土壌水分センサーを初めて導入するのであれば、まずは低価格な製品を使用してみるのがおすすめです。アナログ表示の製品とデジタル表示の製品がありますのでお好みで選んでみてください。

2)性能と使いやすさで選ぶ

先述しましたが、土壌水分センサーの中には、土壌温度や電気伝導度(EC値)、土壌pH等の数値を計測できる製品もあります。

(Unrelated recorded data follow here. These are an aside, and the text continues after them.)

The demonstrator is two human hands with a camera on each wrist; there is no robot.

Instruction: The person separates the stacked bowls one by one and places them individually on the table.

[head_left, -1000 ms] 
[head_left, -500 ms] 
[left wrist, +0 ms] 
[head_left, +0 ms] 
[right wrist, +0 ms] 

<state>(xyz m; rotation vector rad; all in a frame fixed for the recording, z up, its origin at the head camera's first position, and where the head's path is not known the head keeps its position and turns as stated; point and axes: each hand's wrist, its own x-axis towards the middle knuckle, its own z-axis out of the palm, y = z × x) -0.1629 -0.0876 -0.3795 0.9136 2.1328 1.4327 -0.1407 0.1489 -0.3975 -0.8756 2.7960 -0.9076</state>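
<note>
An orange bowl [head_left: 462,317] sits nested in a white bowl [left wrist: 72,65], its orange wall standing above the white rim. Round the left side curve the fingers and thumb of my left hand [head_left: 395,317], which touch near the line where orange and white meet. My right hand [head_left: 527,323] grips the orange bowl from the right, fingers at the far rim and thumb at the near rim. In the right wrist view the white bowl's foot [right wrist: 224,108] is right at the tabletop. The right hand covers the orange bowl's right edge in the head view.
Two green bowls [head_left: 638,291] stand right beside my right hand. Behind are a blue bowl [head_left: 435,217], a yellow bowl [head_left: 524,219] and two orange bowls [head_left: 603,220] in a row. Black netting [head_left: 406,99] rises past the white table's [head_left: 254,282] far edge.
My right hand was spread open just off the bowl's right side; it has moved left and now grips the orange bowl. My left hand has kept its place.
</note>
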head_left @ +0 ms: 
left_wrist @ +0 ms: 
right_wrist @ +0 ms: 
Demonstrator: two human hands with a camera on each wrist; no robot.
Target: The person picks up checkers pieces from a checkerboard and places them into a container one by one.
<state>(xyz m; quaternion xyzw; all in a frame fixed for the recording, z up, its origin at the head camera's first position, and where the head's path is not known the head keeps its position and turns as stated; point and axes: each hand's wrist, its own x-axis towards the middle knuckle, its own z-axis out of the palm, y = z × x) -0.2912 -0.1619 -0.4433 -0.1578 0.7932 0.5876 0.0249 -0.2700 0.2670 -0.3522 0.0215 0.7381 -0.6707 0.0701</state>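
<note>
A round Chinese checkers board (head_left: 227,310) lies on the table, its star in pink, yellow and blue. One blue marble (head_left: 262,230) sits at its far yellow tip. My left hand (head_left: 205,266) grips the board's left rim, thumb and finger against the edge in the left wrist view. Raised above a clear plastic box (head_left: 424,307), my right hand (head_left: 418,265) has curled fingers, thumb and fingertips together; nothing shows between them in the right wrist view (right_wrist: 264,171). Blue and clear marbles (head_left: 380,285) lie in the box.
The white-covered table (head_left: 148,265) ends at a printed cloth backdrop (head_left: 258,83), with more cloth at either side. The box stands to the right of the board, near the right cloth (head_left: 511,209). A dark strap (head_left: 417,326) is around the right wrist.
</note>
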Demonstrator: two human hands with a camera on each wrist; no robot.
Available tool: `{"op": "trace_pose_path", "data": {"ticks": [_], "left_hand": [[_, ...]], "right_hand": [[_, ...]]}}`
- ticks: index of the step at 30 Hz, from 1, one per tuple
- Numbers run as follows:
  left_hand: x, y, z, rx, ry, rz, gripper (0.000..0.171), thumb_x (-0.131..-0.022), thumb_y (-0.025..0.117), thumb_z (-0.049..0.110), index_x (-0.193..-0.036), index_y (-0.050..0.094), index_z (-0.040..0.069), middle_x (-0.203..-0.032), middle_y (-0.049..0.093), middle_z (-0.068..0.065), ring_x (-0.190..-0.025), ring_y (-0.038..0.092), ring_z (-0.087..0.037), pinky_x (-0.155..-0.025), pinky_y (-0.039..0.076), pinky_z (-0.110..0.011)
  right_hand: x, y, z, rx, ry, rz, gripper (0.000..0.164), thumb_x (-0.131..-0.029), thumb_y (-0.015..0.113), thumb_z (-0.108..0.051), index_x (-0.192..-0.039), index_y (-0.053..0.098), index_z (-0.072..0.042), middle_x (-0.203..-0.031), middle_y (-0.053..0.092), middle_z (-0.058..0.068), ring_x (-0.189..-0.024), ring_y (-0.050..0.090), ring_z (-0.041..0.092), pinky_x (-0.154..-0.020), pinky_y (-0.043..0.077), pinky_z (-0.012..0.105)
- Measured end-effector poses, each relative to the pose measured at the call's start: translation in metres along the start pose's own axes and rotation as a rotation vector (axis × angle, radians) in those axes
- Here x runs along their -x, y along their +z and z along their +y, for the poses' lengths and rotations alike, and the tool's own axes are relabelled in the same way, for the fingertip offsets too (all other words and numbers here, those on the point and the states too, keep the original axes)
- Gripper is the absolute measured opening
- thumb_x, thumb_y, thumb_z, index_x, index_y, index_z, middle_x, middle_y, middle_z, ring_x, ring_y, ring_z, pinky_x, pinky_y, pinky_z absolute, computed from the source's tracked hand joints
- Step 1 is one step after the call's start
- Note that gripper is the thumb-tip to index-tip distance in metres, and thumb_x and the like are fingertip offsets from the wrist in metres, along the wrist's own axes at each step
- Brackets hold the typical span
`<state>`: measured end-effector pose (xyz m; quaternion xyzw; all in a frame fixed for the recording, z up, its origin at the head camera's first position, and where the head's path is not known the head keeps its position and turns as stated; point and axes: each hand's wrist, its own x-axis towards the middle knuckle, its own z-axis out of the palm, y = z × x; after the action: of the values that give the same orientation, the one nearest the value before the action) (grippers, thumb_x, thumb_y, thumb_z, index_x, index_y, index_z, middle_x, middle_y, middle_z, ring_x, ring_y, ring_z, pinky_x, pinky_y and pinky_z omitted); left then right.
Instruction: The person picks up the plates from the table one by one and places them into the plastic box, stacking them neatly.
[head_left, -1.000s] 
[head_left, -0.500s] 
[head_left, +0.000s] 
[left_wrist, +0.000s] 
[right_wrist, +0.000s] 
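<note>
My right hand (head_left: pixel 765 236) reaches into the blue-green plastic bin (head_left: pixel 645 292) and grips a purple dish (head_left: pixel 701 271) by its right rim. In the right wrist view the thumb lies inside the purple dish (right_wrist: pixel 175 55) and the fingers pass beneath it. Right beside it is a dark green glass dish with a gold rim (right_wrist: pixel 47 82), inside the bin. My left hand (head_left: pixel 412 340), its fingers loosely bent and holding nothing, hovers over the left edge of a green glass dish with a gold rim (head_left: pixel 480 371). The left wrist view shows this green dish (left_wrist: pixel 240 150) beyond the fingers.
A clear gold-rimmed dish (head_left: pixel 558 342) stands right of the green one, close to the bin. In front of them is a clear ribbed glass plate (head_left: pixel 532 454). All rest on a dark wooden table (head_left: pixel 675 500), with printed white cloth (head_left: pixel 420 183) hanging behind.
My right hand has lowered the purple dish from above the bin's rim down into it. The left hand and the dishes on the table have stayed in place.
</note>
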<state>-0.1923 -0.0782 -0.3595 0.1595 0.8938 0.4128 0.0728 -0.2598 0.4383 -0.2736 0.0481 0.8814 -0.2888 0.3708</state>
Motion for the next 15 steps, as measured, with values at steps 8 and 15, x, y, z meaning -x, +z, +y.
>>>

土壌水分+土壌温度を測定する製品や土壌水分+土壌温度+電気伝導度(EC値)を測定する製品など、様々な種類がありますので、土壌環境や栽培する作物に適した製品を選んでみるのも良いでしょう。

3)先端技術を活用した製品を選ぶ

土壌水分センサーの中には、ITなど先端技術を活用した製品もあります。

当社が開発した「SenSprout Proセンサーシステム」は、インターネットを利用した土壌水分センサーです。土壌水分の測定や地表面温度の計測を遠隔から確認できる機能のほか、土壌水分の変化を通知するアラーム機能やデータをグラフ化したりCSVダウンロードする機能を備えていますので、先進的な農業経営を目指す際には、ぜひ導入をご検討ください。

SenSprout Proセンサーシステム

https://sensprout.com/ja/sensorsystem-2/

4. まとめ

高収量・高収益な農業生産を実現するためには、農業者の負担を軽減する省力化に向けた製品の活用が必要になってきます。その中でも土壌水分センサーは、農業生産の中で特に大切な作業である、農作物への水やり作業の効率化を担う重要なアイテムです。土壌水分センサーを導入する際には、ぜひこの記事を参考に検討を進めてみてください。最後まで読んでいただきありがとうございました。